Bug 1412352

Summary: rhel-registration script broken with satellite 6.2.5+
Product: Red Hat OpenStack Reporter: Jason Montleon <jmontleo>
Component: diskimage-builderAssignee: James Slagle <jslagle>
Status: CLOSED CURRENTRELEASE QA Contact: Gurenko Alex <agurenko>
Severity: medium Docs Contact:
Priority: medium    
Version: 10.0 (Newton)CC: aschultz, bnemec, emacchi, greartes, jcoufal, jmontleo, jslagle, mburns, rhel-osp-director-maint
Target Milestone: Upstream M2Keywords: Triaged, ZStream
Target Release: 10.0 (Newton)   
Hardware: Unspecified   
OS: Unspecified   
Whiteboard:
Fixed In Version: openstack-tripleo-heat-templates-5.3.0-5 Doc Type: If docs needed, set a value
Doc Text:
Story Points: ---
Clone Of: Environment:
Last Closed: 2018-02-12 21:48:43 UTC Type: Bug
Regression: --- Mount Type: ---
Documentation: --- CRM:
Verified Versions: Category: ---
oVirt Team: --- RHEL 7.3 requirements from Atomic Host:
Cloudforms Team: --- Target Upstream Version:
Embargoed:
Bug Depends On:    
Bug Blocks: 1411935    

Description Jason Montleon 2017-01-11 20:18:24 UTC
Description of problem:
The script /usr/share/diskimage-builder/elements/rhel-common/os-refresh-config/pre-configure.d/06-rhel-registration, which is part of the diskimage-builder package and is part of overcloud images included with RHEL OSP 10 is broken with Satellite 6.2.5+

The problem is that the katello-ca-consumer package now run the command /usr/bin/katello-rhsm-consumer as a postscript.
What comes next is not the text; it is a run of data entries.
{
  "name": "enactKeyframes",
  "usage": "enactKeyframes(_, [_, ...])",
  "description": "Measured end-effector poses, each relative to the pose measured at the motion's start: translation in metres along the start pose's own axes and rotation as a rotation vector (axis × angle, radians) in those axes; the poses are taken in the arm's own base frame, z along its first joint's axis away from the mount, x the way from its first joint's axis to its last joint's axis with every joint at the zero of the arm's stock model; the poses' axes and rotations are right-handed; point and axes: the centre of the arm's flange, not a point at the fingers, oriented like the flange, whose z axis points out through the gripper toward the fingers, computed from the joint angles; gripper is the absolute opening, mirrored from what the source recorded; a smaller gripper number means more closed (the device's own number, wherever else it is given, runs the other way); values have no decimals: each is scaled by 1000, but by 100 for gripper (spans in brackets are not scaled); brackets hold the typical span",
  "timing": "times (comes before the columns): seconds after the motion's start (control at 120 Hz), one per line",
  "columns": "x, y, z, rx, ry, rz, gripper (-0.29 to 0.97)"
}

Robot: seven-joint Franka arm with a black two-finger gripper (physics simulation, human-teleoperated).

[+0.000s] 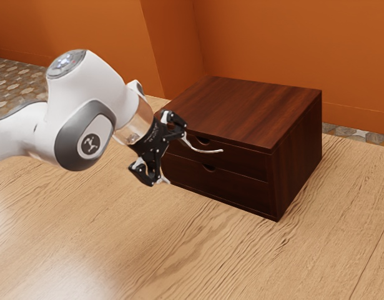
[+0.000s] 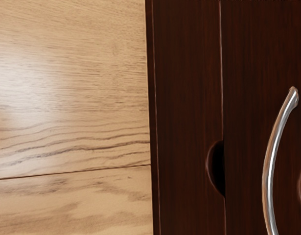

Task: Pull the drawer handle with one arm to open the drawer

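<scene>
Now top drawer [image 1: 241, 156] shut; jaws wide nr handle [image 2: 269, 161].

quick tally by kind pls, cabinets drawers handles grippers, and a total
cabinet: 1
drawers: 2, top drawer and bottom drawer
handle: 1
gripper: 1
total: 5

Warm bright light w/ glare on table [image 1: 79, 269] (soft shadows).
</scene>
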Motion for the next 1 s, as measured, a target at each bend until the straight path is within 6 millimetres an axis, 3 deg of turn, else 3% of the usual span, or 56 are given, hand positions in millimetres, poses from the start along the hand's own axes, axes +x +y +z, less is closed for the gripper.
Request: enactKeyframes(1.0, [5, 22, 30, -45, 5, -57, 68])
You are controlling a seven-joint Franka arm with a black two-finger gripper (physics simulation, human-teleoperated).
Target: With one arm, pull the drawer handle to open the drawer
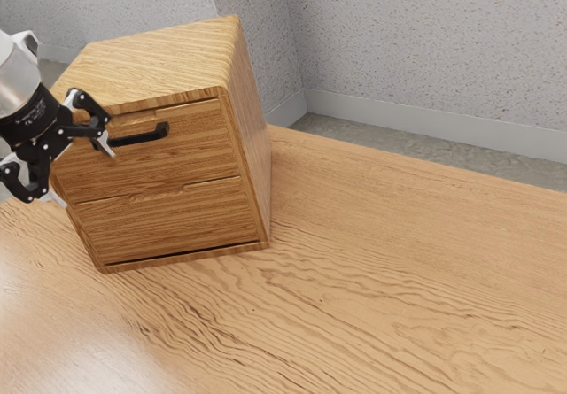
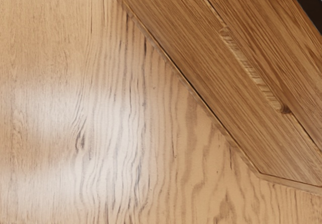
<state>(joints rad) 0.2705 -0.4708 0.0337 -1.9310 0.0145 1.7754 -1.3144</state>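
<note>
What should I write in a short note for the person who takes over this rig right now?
Hand: at the exterior view's left end of the black handle; whether it grips, I cannot tell.
Things: the handle is on the upper drawer of the wooden cabinet, which stands on the table.
Done: the hand is at the handle.
Left: the drawer is at most barely open; confirm the grip, then pull it out.

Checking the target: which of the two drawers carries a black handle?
The upper drawer, with the black handle by the gripper; the lower drawer shows none.
</note>
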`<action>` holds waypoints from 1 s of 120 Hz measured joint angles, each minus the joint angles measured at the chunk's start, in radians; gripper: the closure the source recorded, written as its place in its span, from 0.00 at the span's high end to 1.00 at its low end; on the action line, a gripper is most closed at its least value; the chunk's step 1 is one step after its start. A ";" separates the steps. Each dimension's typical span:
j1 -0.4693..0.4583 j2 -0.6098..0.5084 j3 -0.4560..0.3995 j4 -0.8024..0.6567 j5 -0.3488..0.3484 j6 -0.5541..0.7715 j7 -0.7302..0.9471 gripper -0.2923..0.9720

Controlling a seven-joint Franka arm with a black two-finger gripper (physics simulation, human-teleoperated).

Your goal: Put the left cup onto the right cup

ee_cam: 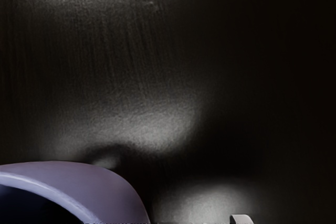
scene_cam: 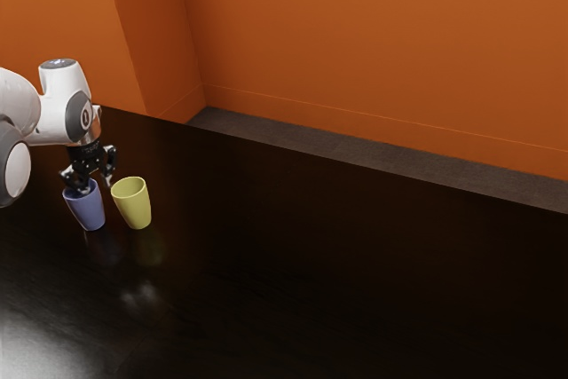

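A purple-blue cup (scene_cam: 85,209) stands on the dark table at the exterior view's left. Just to its right, a small gap away, stands a yellow-green cup (scene_cam: 131,202), upright and open at the top. My gripper (scene_cam: 80,186) comes straight down onto the purple-blue cup, its black fingers pinched on the near wall at the rim. I cannot tell whether this cup rests on the table or hangs just above it. In the wrist view the purple-blue cup's rim (ee_cam: 73,184) curves close under my hand, with glossy table beyond it.
The glossy black table (scene_cam: 293,281) stretches wide to the exterior view's right and front. A grey floor strip (scene_cam: 382,159) and orange walls (scene_cam: 373,33) lie behind it.
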 joint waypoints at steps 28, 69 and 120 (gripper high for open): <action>-0.001 0.000 0.000 -0.001 -0.005 0.001 -0.001 0.23; -0.001 0.000 0.001 -0.001 -0.003 -0.006 -0.005 0.16; -0.004 -0.033 0.031 -0.018 0.005 -0.064 -0.005 0.15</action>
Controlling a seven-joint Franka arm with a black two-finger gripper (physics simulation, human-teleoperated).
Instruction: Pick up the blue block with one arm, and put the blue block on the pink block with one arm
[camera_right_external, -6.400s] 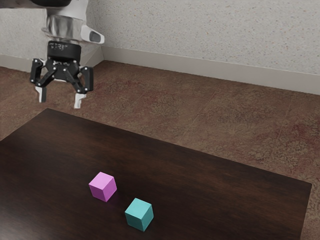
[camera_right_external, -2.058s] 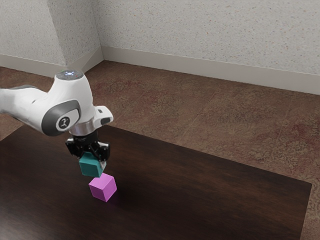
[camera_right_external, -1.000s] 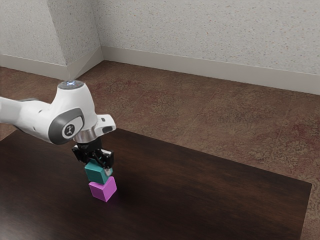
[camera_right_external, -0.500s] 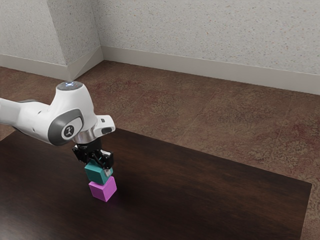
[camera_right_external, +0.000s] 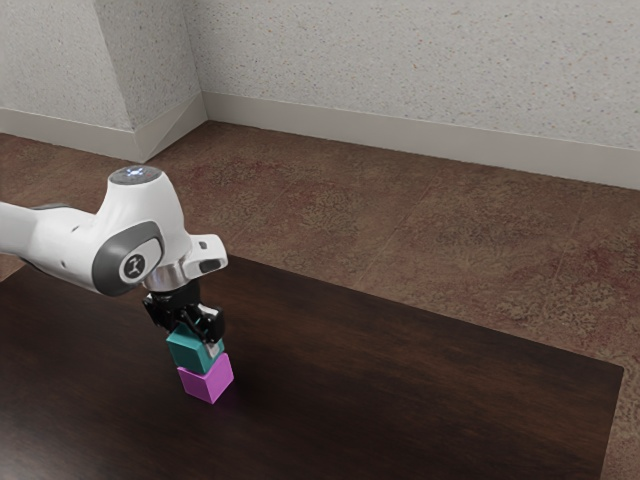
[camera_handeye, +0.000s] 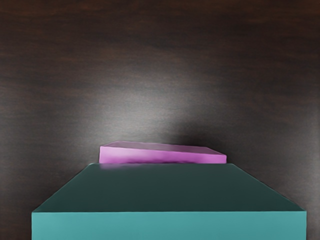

This in turn at the very end writes a file /etc/rhsm/facts/katello.facts by running:
if [ -d /etc/rhsm/facts/ ]; then
  echo "{\"network.hostname-override\":\"`hostname -f`\"}" > /etc/rhsm/facts/katello.facts
fi

The problem is that every overcloud node populates this file with:
{"network.hostname-override":"localhost"}

This in turn causes every overcloud host to register with the name 'localhost' overwriting previous registrations. Depending on timing this can cause later commands in the script to fail, throwing an error, and causing the deployment to fail.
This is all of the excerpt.